■ **Your assignment**: Supply the number of lines below containing "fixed", nothing else.

■ **Collected data**:
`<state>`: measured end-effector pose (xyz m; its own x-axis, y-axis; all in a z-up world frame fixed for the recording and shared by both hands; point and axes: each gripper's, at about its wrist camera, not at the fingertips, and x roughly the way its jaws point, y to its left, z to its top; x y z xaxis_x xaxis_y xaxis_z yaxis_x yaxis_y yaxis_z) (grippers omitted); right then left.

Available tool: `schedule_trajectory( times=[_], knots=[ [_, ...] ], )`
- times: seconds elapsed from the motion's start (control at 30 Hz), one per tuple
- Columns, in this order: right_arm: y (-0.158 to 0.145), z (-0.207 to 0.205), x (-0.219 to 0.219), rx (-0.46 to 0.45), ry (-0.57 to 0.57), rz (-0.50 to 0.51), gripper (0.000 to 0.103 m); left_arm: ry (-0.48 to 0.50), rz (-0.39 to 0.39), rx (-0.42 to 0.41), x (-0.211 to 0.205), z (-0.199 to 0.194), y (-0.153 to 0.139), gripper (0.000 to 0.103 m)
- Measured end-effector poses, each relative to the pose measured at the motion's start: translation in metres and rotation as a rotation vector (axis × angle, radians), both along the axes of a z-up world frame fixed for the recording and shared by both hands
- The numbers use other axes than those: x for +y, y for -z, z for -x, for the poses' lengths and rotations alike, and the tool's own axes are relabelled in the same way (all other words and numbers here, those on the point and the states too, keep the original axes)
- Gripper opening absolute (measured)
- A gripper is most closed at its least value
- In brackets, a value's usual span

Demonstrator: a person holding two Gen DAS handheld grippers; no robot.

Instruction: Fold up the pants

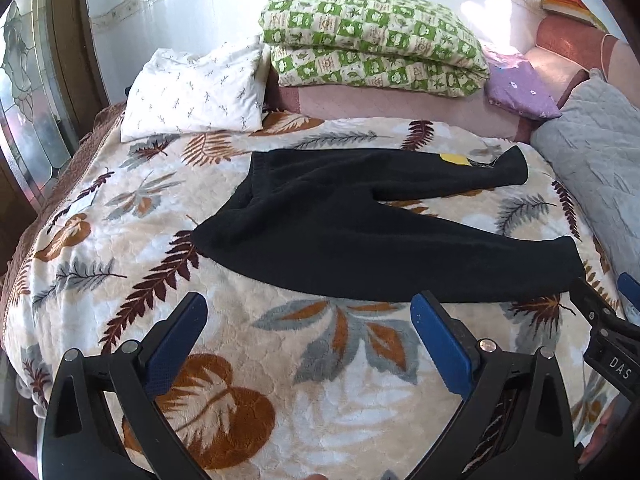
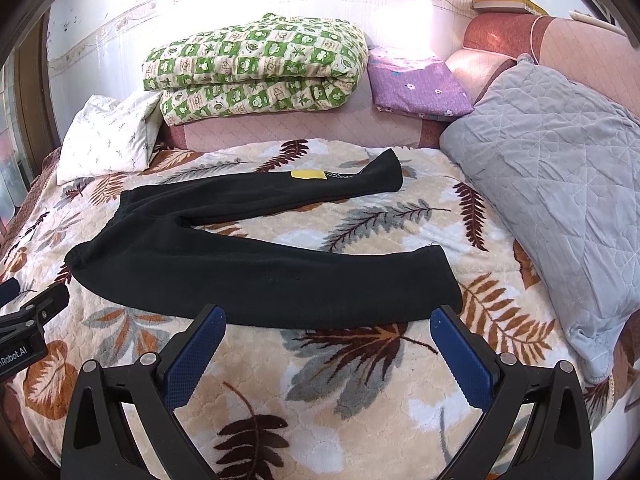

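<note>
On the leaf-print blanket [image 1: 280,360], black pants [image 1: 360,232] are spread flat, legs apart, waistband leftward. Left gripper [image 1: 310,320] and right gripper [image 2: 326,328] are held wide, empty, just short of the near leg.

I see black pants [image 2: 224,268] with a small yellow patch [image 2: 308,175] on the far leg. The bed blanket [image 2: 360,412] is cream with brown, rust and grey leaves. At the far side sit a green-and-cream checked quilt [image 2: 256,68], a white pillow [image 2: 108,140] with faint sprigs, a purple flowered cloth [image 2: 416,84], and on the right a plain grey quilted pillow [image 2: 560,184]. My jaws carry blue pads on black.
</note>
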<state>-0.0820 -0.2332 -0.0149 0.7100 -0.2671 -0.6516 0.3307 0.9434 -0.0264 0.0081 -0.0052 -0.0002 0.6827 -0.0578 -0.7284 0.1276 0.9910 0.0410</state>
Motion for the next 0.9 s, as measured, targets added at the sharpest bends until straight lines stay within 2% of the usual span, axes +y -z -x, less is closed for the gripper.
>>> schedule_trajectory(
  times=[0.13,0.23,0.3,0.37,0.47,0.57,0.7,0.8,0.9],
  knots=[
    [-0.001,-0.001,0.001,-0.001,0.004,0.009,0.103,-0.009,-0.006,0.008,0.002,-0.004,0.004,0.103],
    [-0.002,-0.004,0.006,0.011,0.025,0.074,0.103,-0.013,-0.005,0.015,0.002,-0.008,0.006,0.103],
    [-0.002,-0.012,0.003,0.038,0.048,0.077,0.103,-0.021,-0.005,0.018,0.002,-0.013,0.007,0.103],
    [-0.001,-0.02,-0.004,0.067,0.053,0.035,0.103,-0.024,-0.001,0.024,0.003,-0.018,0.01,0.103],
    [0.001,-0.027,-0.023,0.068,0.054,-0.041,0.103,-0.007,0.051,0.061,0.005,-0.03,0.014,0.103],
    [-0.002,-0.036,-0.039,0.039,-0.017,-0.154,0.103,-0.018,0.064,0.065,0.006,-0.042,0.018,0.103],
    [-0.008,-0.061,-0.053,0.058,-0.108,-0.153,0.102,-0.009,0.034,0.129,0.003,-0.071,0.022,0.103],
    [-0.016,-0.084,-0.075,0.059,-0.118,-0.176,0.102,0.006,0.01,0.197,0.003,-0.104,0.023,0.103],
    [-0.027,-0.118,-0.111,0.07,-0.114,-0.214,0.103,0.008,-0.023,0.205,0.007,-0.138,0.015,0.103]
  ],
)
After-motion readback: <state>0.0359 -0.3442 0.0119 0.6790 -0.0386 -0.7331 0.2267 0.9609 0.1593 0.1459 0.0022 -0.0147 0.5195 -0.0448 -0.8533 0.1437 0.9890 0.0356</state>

■ **Written solution**: 2